Despite the rollout date of July 1 for the Goods and Services Tax (GST) drawing closer, there is still no clarity on the tax rate for services under the new indirect tax regime, an auditor firm pointed out on Friday. “Entire discussion on GST, is related to goods. There is no discussion on services. We don’t know if services will be as per the same rate,” Prashant Deshpande, Partner in auditor firm Deloitte Haskins and Sells, told BTVi in an interview. “Services unlike goods are peculiar. If we are providing a service from multiple locations, what will be our GST rate? There needs to be clarity of law on this, so that there are no litigations later,” he said.
“If a trader has multi-state presence, would he be assessed by states at some places and by the Centre in others?” he asked. As per the understanding between the Centre and states, 90 per cent of the GST payers with up to Rs 1.5 crore turnover will be assessed by states, while 10 per cent will be assessed by the central government. As far as those above Rs 1.5 crore turnover are concerned, the assessment will be done on a 50:50 basis between the Centre and states.

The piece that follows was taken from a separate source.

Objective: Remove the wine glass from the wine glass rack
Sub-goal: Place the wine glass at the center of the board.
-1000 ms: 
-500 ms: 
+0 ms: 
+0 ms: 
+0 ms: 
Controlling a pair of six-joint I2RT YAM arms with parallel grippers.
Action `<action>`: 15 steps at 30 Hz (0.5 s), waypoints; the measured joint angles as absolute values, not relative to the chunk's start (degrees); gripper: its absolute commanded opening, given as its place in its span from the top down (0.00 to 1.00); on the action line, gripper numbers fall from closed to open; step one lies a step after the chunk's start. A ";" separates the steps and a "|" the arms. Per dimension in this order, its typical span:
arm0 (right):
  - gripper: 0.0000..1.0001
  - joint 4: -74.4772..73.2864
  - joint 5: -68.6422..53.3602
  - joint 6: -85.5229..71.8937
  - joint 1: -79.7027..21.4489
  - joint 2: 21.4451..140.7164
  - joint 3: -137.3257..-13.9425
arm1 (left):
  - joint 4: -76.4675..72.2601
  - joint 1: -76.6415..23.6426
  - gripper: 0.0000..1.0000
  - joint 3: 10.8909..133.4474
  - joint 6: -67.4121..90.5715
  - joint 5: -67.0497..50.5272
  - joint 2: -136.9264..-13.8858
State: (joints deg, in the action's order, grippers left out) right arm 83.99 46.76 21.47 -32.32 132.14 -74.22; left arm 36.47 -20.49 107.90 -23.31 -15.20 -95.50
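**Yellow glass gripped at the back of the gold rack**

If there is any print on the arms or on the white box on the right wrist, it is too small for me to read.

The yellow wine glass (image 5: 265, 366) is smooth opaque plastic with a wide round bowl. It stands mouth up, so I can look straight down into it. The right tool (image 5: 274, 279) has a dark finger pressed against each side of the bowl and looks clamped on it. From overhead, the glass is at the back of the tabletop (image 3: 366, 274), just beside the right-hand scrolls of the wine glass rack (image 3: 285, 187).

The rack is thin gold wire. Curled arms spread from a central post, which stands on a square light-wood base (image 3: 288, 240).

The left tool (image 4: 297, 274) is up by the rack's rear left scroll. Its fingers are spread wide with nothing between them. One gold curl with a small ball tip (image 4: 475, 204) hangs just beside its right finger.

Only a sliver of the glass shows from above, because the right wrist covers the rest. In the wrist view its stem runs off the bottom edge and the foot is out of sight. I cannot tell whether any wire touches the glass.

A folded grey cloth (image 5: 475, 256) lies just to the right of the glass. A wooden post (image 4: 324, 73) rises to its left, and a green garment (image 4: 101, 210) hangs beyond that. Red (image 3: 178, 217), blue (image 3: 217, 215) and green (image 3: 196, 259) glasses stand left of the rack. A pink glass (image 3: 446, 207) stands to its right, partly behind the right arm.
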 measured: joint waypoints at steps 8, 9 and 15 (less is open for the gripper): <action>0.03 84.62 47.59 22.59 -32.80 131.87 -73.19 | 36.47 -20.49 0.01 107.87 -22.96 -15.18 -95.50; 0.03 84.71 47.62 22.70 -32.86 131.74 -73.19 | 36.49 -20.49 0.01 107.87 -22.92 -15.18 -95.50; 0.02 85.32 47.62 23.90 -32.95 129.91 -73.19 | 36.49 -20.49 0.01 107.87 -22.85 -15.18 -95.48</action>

Deshpande also noted that the tax rates for various commodities and services should be announced soon, as traders would need at least three months to plan out details. “We need to know the rates at least three months in advance. So, many things go into packaging, etc. There has to be some point of time when rates need to be announced and not just a week before GST,” Deshpande said.
However, the decision on rates seems to be a long way, because the fitment into tax slabs — 5 per cent, 12 per cent, 15 per cent and 28 per cent — is currently ongoing, which will then need approval of the Council. On the rollout date of July 1, he said that from the government’s perspective it might not be far-fetched, but the states should also be ready to hold special assembly sessions to get the GST bill passed.